“El Niño iba creciendo...” La mayor parte de su vida terrena la pasó Jesús en el hogar de Nazaret y en el taller de José. Tras los sucesos extraordinarios que acompañaron su llegada a la tierra, vino una calma prodigiosa.
El anuncio del ángel, la aparición a los pastores de un coro celestial, la estrella que guió a los Magos, la irracional saña de Herodes... todo eso quedó lejos en el tiempo para dar paso a una existencia similar a la que llevamos casi todos. Y así un año y otro, hasta treinta.
Jesucristo, al quedarse treinta años en Nazaret, nos obligó a reparar en la grandeza de la vida ordinaria. Cuando se piensa que tan sólo una pared separaba la casa de la Sagrada Familia de la de sus vecinos o que Jesús, María y José no se ocupaban de cosas distintas a las de sus paisanos, empezamos a intuir la importancia que Dios concede a la fatiga cotidiana.

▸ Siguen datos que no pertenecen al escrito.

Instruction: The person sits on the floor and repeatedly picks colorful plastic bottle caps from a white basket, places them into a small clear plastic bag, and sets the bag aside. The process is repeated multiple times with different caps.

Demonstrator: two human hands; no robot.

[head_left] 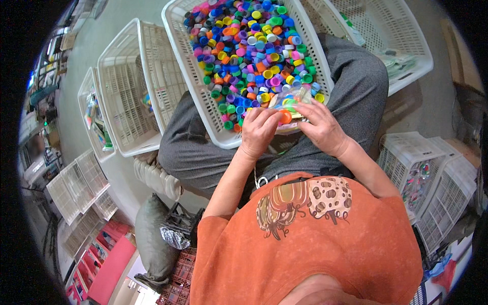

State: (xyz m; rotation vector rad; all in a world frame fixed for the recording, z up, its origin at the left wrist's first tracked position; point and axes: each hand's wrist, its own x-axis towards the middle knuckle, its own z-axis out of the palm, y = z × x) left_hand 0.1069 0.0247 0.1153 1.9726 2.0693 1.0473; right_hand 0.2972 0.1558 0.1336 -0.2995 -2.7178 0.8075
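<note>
Over the near end of a white plastic basket (231, 141) full of small coloured plastic caps (254, 56), I hold a clear plastic bag (297, 96) with several coloured pieces showing through it. My left hand (259, 131) is closed, its fingertips pinching the bag's left edge. Closed on the opposite side of the bag is my right hand (324, 129), thumb and fingers bent around it. An orange cap (285, 117) shows between my fingertips; whether it lies inside the bag or in front of it I cannot tell.
The cap basket stands between my crossed legs (351, 81). Tall white baskets (127, 96) are at the left, one with bagged pieces in it. Another white basket (401, 61) with clear bags is at the far right. More white crates (422, 173) stand by my right side.
</note>
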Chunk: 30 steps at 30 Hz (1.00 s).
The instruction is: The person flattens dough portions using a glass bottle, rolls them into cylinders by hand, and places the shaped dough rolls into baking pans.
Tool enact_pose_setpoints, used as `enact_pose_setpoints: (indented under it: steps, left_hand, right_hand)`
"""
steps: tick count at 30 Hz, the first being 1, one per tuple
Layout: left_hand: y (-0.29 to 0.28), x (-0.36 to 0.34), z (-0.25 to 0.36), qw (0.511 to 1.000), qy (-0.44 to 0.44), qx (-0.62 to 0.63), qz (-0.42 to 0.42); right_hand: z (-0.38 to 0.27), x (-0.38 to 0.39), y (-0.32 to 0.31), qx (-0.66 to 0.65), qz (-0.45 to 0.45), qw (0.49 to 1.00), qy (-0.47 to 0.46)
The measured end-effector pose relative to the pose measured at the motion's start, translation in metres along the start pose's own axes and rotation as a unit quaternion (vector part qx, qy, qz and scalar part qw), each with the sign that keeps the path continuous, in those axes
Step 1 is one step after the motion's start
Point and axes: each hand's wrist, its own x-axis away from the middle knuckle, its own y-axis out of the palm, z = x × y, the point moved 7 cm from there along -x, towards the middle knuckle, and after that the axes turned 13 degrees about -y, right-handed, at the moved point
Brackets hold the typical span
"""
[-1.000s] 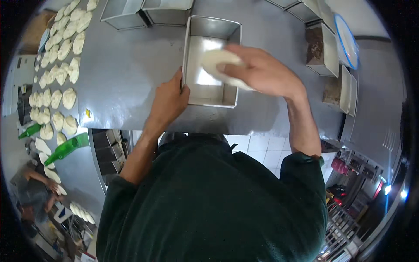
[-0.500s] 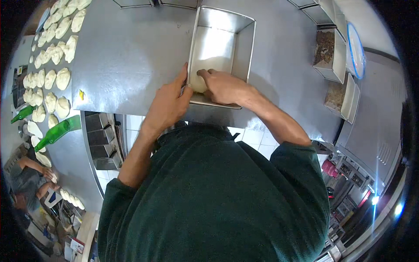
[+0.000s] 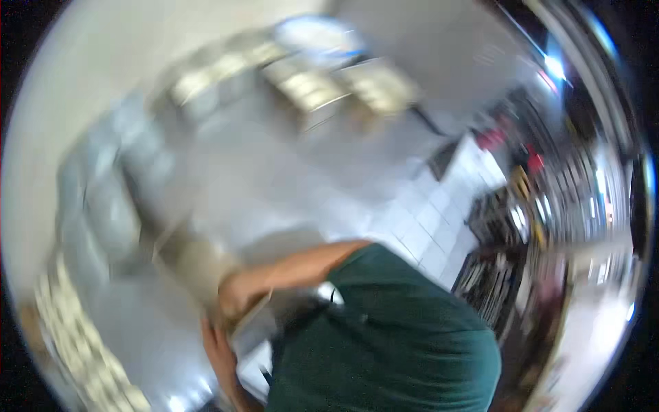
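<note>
The whole view is smeared by motion. A rectangular metal loaf pan (image 3: 192,264) stands on the grey table at the lower left, its long side running up and left. My right hand (image 3: 235,296) is down inside its near end, and its fingers are hidden or blurred. Beside the pan's near left corner is my left hand (image 3: 216,343), with blurred fingers along the outer wall; how firmly they hold it cannot be made out. The pale dough seen earlier under my right hand is hidden now.
More grey metal pans (image 3: 113,213) stand at the left. Filled pans (image 3: 305,86) sit along the far edge, near a round blue-rimmed item (image 3: 319,38). Rows of pale dough pieces (image 3: 86,343) lie at the lower left. Tiled floor (image 3: 419,230) and a dark rack (image 3: 491,281) are at the right.
The view has swung to the right, so the pan and both hands now appear lower left. My right hand still reaches into the pan, and the left stays beside it.
</note>
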Motion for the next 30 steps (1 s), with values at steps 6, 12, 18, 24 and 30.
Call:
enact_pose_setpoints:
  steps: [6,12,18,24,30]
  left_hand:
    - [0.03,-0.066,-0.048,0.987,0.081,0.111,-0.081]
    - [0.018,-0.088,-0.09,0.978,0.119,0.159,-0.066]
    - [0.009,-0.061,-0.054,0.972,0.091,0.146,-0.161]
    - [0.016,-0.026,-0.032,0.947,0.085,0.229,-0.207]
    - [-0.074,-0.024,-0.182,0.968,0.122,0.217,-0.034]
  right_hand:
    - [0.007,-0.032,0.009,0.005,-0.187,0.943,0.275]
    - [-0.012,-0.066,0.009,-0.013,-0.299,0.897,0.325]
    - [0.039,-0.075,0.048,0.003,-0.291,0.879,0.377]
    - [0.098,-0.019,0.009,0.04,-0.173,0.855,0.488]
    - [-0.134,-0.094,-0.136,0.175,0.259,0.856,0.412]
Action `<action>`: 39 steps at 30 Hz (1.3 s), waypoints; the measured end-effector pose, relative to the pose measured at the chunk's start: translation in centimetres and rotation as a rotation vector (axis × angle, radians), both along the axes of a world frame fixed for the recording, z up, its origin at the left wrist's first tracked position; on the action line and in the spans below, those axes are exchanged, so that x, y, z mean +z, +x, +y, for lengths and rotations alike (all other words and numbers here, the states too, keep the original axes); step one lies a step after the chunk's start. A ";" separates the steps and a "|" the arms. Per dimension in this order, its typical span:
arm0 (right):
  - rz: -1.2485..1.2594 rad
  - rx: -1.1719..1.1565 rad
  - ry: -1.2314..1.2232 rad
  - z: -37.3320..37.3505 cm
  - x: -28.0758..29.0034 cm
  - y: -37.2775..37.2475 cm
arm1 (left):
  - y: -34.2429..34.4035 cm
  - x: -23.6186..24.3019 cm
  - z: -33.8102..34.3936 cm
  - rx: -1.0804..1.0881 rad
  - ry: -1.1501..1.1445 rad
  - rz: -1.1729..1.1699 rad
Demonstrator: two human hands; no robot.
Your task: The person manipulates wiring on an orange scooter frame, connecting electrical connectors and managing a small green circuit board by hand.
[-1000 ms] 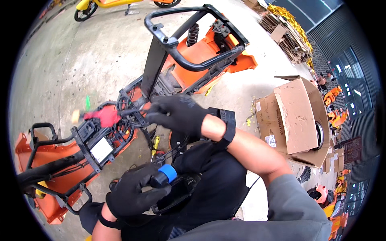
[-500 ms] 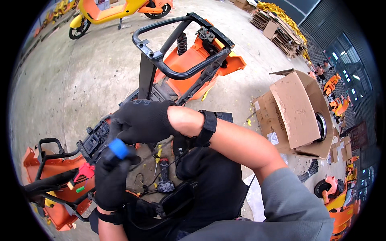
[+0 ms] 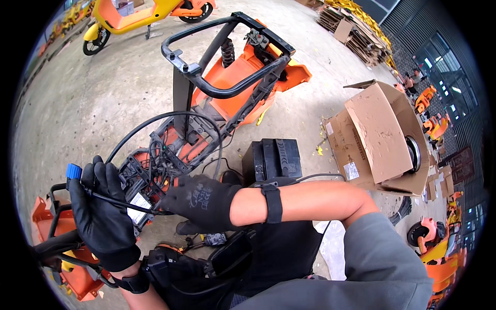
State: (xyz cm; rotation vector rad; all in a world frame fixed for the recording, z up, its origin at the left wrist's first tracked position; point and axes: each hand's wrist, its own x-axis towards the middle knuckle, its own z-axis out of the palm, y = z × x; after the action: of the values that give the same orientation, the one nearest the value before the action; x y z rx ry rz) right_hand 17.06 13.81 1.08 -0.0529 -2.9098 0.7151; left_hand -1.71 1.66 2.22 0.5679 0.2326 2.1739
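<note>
My left hand [image 3: 101, 217], in a black glove, is palm-up at the left, closed on a black cable [image 3: 129, 204] with a blue connector [image 3: 73, 170] beside its fingertips. The cable crosses to my right hand [image 3: 204, 204], also gloved, palm-down over the wiring [image 3: 157, 160] of an orange scooter's stripped frame [image 3: 225, 85]. My right fingers are curled at the cable, partly hidden. A longer cable loop [image 3: 178, 112] arches above both hands. A black battery-like box [image 3: 271, 160] stands right of the wiring; a power drill [image 3: 214, 238] lies partly hidden below my right hand.
An opened cardboard box [image 3: 377, 134] holds a round metal part at right. Behind are a yellow-orange scooter [image 3: 119, 20], stacked cardboard [image 3: 346, 31], more scooters [image 3: 434, 126] and distant people [image 3: 411, 80]. Orange body panels [image 3: 44, 212] with black tubes sit at lower left.
My left hand has moved up and left with the blue connector. My right hand moved left, then down. A cable loop now arches over the frame, and the black box is more exposed.
</note>
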 end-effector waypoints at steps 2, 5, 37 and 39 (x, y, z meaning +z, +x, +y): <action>-0.101 0.016 -0.027 -0.2 -0.4 -0.3 | -0.1 -0.3 0.1 0.057 -0.058 -0.009; -0.143 0.065 -0.148 0.5 0.7 0.1 | -0.2 -0.3 0.2 0.060 -0.105 0.122; 0.827 -0.863 -0.671 18.3 8.7 19.3 | -1.6 -8.6 -0.5 -0.154 -1.400 0.874; 0.822 -0.876 -0.796 17.8 8.1 19.0 | -1.4 -8.9 -0.7 -0.180 -1.439 0.905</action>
State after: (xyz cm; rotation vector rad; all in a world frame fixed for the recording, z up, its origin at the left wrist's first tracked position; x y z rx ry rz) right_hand 36.03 31.66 9.18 -0.8152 -1.4624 1.2280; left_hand -3.15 0.95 -6.64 0.5738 1.8888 0.9555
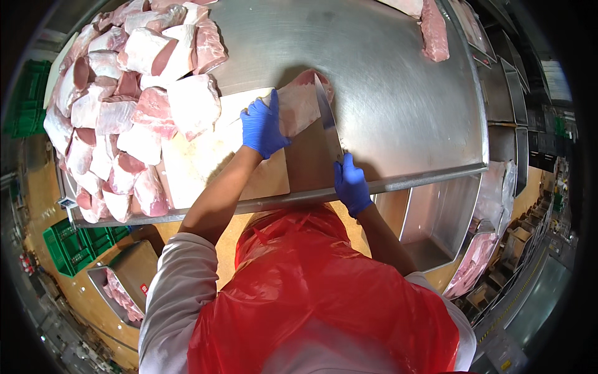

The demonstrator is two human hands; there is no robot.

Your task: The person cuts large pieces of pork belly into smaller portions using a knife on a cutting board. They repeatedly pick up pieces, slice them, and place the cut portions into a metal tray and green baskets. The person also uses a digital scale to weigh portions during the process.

Necesitamos una fe robusta, madura, porque “cuando la fe flojea el hombre tiende a figurarse a Dios como si estuviera lejano, sin que apenas se ocupe de sus hijos. Piensa en la religión como algo yuxtapuesto, para cuando no queda otro remedio; espera, no se sabe con qué fundamento, manifestaciones aparatosas, sucesos insólitos... Me gusta hablar de camino, porque somos viadores, nos dirigimos a la Casa del Cielo, a nuestra patria. Pero mirad que un camino, aunque puede presentar trechos de especiales dificultades, aunque nos haga vadear alguna vez un río o cruzar un pequeño bosque casi impenetrable, habitualmente es algo corriente, sin sorpresas. El peligro es la rutina: imaginar que en esto, en lo de cada instante, no está Dios, porque ¡es tan sencillo, tan ordinario!” (San Josemaría Escrivá).
¡Cuánto bien nos puede hacer contemplar a la familia de Nazaret ocupada en un quehacer aparentemente sin relieve! Ese trabajo diario que se nos antoja excesivo y cuya finalidad se nos escapa; o el de las madres de familia que cada mañana se levantan más agotadas que cuando se acostaron para realizar la tarea de siempre: limpiar el polvo, hacer la comida..., todo eso recupera su sentido humano y divino cuando miramos a Nazaret. Las mismas cosas realizadas bajo la luz de Dios son capaces de transformar la vida de una persona, una familia, una sociedad.
“Jesucristo, a quien el universo está sujeto, estaba sujeto a los suyos”, dice S. Agustín. Pidamos al Señor en esta celebración por la mediación de María y José, que nos aumente la fe para que descubramos el valor que delante de Dios tiene la vida hogareña, el quehacer diario, los apuros económicos, el cansancio, una sonrisa, un favor, una caricia, el dolor, los contratiempos..., en una palabra, la vida de cada día con sus sinsabores y sus alegrías.
“Los padres de Jesús solían ir cada año a Jerusalén por las fiestas de Pascua. Cuando Jesús cumplió doce años, subieron a la fiesta según la costumbre y, cuando terminó, se volvieron; pero el niño Jesús se quedó en Jerusalén, sin que lo supieran sus padres. Éstos, creyendo que estaba en la caravana, hicieron una jornada y se pusieron a buscarlo entre los parientes y conocidos; al no encontrarlo, se volvieron a Jerusalén en su busca. A los tres días, lo encontraron en el templo, sentado en medio de los maestros, escuchándolos y haciéndoles preguntas; todos los que le oían quedaban asombrados de su talento y de las respuestas que daba. Al verlo, se quedaron atónitos, y le dijo su madre: - «Hijo, ¿por qué nos has tratado así? Mira que tu padre y yo te buscábamos angustiados.» Él les contestó: - « ¿Por qué me buscabais? ¿No sabíais que yo debía estar en la casa de mi Padre?» Pero ellos no comprendieron lo que quería decir. Él bajó con ellos a Nazaret y siguió bajo su autoridad. Su madre conservaba todo esto en su corazón. Y Jesús iba creciendo en sabiduría, en estatura y en gracia ante Dios y los hombres” (Lucas 2,41-52).